Briefly, the sealed door and the area around it seemed to flicker for a moment, and then, with a burst, a gray, staticky version of that door faded into view. "Tear," Goggles figured. "Of course."

“C-C-C-Come back here, insect!” SHODAN Beta-05 yelled.

 “Not today, you son of a one-eyed prairie dog!” The robot taunted in response, followed by a “squish!” sound.

 Goggles had to hope that the respirator would hold together long enough to reach the surface, and that SHODAN didn’t catch him before the cycle was over. Fortunately, the airlock flooded and equalized in pressure to the outside water. Wading through the Tear into a new version of the ocean, the trip was faster than expected, and overhead, a new bridge quickly formed right above him, giving a close surface to mantle onto.

 “Wow, that was weird as all hell. I am never explaining any of this in my report,” he muttered while throwing the respirator back into the water.

 

-----

 

 Booker listened for footsteps from the Luteces, and they indeed came from another room.

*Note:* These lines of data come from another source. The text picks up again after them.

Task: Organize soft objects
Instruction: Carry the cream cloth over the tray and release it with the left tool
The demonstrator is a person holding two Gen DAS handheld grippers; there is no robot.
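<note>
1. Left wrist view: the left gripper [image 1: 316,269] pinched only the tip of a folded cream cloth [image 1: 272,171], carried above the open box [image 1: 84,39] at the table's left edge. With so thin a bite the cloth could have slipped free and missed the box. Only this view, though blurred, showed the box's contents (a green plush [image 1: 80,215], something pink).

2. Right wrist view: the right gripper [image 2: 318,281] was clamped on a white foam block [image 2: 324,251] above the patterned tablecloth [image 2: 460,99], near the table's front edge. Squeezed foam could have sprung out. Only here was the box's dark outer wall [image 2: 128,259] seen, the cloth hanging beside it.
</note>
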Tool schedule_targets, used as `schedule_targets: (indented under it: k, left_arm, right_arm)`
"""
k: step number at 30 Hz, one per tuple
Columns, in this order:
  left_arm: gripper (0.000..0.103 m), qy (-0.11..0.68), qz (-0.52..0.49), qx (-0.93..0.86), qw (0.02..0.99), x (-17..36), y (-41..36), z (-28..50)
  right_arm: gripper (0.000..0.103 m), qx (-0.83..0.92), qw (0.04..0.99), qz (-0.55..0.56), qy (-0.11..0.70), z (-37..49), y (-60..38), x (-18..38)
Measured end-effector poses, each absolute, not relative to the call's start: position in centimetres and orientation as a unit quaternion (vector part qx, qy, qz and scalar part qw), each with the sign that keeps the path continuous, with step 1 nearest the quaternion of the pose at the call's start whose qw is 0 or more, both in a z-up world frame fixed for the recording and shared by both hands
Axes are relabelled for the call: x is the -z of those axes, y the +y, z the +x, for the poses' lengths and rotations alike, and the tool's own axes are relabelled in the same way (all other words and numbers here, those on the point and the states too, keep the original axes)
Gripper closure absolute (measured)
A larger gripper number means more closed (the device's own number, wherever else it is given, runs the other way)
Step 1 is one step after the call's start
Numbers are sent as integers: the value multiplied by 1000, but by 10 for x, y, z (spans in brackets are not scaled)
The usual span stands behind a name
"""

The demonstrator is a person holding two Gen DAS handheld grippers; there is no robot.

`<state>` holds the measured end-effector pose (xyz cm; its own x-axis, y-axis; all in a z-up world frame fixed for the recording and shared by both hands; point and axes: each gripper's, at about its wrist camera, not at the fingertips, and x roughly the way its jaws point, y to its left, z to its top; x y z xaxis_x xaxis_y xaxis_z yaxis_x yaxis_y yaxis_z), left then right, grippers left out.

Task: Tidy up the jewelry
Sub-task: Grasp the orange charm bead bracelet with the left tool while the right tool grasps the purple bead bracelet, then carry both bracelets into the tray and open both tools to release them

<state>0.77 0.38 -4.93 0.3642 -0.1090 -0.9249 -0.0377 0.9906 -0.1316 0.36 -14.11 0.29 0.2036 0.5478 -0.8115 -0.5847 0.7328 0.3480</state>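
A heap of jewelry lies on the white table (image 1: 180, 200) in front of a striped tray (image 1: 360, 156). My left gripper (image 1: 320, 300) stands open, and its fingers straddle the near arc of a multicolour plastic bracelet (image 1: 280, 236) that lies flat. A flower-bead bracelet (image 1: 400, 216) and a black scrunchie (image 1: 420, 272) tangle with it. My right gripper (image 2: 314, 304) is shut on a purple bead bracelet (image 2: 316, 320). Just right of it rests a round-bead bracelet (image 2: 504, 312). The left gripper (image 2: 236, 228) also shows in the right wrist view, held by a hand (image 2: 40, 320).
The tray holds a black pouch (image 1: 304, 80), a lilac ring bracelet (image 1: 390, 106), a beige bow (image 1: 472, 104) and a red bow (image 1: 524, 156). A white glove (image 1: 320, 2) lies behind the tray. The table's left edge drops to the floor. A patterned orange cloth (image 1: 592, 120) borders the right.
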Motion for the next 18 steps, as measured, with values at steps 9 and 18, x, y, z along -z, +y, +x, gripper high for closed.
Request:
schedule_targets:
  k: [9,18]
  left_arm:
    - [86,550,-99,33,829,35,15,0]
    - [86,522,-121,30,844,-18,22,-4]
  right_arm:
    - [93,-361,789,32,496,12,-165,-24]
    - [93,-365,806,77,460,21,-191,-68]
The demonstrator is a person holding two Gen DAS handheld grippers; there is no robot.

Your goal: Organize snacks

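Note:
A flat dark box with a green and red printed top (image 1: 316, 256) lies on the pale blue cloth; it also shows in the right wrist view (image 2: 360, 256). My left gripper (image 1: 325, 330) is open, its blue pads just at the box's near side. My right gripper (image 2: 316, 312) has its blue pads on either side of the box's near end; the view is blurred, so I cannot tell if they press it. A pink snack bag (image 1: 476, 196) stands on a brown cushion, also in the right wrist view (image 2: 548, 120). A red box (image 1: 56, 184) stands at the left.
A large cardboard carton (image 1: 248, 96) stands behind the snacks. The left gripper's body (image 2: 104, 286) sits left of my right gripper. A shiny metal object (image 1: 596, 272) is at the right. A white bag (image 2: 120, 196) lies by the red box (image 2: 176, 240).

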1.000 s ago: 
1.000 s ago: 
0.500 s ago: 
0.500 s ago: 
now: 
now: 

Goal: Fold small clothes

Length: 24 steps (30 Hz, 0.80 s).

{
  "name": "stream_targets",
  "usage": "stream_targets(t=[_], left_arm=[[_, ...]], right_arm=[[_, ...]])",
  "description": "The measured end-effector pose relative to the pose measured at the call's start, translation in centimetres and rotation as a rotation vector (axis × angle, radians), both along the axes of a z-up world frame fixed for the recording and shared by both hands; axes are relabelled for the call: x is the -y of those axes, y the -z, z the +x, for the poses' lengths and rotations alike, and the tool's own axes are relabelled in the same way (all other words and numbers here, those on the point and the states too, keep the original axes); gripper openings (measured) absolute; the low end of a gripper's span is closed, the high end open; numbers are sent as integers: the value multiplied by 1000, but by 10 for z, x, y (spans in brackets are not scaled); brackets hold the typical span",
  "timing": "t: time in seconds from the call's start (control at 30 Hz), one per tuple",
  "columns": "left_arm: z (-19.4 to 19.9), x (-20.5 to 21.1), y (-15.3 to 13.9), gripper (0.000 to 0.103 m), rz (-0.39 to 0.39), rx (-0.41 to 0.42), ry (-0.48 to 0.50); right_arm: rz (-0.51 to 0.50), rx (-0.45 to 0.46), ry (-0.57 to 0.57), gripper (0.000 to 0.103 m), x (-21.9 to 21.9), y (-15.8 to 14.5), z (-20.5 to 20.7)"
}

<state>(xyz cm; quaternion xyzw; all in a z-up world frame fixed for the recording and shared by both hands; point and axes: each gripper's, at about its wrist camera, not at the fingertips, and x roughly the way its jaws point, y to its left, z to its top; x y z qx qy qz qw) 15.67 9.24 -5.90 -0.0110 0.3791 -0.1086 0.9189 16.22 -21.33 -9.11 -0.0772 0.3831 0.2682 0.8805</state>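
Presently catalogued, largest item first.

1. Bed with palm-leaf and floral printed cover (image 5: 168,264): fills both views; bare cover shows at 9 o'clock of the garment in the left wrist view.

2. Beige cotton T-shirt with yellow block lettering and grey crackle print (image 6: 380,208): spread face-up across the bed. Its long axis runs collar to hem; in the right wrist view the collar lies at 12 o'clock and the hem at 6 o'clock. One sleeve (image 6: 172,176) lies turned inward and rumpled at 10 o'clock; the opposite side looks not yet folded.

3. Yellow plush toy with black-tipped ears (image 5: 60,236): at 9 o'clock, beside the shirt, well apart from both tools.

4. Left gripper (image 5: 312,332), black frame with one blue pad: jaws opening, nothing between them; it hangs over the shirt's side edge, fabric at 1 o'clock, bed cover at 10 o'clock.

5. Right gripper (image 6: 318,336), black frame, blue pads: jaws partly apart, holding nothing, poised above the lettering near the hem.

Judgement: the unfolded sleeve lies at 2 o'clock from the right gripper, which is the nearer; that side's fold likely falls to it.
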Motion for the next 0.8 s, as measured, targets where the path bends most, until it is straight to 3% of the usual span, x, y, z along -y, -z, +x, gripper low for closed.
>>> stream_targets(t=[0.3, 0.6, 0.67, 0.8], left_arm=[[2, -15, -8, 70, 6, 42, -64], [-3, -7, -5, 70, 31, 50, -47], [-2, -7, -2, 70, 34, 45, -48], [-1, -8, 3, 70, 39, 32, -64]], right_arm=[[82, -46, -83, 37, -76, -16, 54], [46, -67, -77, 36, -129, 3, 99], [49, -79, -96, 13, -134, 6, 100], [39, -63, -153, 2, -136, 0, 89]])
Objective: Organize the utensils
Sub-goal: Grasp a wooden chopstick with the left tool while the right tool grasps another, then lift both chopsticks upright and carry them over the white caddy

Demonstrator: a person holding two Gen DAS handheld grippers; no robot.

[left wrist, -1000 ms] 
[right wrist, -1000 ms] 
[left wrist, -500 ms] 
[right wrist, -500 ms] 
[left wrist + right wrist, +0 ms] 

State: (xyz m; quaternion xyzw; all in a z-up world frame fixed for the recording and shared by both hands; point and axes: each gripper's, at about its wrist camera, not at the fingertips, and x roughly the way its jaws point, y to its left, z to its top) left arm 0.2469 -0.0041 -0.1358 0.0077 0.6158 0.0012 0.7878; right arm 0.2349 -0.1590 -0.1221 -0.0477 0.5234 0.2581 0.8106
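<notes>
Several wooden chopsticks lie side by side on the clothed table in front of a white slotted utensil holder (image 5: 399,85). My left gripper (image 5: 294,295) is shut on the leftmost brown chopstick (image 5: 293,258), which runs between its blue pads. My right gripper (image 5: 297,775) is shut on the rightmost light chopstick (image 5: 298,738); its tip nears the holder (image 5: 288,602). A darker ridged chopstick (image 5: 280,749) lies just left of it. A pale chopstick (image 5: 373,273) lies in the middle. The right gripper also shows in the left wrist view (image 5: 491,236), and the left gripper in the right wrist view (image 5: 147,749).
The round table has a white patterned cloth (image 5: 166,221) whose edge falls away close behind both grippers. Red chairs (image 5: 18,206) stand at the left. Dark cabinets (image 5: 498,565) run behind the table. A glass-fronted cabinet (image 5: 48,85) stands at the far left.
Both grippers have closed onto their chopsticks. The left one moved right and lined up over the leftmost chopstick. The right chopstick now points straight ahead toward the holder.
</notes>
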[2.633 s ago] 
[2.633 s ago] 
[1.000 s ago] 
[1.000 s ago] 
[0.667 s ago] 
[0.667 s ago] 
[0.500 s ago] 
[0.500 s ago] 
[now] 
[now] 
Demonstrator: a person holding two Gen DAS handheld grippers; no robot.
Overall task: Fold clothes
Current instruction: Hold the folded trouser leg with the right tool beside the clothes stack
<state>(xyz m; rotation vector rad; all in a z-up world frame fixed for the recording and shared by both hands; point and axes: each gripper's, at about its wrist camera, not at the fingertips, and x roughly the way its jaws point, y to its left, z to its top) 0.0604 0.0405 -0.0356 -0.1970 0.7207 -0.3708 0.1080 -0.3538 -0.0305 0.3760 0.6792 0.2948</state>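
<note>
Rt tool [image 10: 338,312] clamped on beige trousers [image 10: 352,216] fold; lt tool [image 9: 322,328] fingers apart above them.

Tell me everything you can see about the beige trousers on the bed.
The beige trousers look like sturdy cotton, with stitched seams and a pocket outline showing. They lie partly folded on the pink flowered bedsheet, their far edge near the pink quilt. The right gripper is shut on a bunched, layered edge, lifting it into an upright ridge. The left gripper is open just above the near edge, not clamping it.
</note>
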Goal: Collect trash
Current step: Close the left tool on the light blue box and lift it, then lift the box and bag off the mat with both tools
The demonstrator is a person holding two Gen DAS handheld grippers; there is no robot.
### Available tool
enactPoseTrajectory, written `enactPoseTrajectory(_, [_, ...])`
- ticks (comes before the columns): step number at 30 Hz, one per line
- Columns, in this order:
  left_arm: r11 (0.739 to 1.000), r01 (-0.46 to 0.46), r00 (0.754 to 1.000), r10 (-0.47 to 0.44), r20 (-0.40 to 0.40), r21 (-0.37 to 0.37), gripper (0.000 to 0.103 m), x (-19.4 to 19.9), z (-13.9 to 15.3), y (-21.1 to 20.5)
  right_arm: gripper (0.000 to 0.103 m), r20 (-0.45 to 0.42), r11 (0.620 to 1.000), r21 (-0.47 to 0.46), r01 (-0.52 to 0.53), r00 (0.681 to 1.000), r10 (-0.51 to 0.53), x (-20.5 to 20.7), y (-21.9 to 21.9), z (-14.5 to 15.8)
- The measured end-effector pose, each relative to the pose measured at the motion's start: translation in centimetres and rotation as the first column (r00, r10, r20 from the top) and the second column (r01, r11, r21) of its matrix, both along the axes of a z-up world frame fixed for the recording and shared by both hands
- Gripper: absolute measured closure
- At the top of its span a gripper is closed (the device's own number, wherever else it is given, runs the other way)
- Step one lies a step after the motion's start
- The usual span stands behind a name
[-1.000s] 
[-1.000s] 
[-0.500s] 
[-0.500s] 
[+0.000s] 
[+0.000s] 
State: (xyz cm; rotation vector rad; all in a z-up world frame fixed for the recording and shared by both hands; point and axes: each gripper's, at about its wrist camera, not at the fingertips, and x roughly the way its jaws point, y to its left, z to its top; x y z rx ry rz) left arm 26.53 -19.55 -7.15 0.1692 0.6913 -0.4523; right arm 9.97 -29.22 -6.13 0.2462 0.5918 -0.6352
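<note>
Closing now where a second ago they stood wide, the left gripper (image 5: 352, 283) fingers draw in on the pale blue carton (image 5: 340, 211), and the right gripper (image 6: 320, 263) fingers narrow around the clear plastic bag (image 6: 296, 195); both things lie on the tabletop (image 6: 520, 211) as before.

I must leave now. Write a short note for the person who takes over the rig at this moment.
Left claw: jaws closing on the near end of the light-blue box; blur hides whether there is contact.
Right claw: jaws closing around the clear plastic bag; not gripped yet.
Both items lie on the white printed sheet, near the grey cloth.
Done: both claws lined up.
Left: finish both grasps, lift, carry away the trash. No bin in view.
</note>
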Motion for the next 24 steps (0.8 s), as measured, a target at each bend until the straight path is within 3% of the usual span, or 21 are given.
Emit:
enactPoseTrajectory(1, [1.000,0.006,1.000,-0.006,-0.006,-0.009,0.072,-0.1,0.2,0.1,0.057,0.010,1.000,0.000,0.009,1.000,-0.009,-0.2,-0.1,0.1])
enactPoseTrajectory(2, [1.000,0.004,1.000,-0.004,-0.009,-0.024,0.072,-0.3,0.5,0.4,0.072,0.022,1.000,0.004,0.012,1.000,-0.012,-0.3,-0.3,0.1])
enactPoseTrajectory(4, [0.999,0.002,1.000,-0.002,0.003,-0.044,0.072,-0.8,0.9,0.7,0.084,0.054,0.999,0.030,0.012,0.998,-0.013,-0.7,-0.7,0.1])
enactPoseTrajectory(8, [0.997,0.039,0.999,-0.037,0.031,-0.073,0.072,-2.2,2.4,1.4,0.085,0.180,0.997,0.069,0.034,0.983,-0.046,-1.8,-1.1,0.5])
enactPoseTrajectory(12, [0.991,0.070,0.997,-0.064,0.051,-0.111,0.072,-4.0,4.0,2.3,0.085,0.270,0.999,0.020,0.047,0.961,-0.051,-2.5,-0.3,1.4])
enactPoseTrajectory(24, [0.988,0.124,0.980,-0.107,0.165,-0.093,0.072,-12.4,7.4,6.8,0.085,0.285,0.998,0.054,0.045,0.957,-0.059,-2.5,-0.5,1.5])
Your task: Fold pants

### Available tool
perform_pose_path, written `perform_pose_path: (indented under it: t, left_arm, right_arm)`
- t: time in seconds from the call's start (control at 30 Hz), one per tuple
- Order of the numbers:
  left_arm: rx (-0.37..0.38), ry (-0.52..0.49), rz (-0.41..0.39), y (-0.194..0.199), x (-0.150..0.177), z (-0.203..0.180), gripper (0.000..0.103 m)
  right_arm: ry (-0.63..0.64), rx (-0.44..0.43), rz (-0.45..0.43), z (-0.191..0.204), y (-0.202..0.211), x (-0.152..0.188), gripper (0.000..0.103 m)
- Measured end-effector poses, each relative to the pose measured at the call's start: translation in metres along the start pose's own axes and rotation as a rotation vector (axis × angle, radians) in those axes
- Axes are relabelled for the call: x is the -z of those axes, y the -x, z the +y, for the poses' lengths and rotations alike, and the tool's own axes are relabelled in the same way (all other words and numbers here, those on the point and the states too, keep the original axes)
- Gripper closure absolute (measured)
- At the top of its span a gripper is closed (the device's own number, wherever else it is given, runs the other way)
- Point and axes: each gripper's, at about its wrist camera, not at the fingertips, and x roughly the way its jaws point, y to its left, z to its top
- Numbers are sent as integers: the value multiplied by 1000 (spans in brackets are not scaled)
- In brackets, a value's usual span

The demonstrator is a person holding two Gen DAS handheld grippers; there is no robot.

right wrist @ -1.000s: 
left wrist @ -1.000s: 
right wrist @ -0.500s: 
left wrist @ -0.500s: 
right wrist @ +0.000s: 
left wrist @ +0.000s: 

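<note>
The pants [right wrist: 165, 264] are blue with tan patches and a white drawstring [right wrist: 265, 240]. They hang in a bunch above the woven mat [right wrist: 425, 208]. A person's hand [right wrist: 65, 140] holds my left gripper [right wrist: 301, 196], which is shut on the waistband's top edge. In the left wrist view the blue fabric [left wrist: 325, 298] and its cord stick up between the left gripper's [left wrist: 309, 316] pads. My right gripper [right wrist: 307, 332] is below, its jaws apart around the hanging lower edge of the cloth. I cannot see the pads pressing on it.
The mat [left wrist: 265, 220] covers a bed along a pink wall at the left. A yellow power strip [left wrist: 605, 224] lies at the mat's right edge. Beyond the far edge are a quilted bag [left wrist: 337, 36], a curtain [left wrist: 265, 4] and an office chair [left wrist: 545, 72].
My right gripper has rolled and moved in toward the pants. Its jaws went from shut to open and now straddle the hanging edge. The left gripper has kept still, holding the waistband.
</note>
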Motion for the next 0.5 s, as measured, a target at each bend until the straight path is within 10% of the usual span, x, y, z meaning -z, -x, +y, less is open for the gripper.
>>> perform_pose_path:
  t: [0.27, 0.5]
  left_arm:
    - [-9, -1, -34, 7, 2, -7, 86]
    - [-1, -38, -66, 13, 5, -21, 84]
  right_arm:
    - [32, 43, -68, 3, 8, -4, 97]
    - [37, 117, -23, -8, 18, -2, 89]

 “Okay, arm the thing,” DeWitt called. Gordon wound the key counterclockwise to full speed and adjusted the alarm hand to 15 minutes from now, while Booker fastened the two papers together, and placed them on top of one of the boxes, hoping the Luteces would read them, and then leave before the bomb detonated.

 Alyx saw something stirring in front of the Lutece device. “What...what was that?”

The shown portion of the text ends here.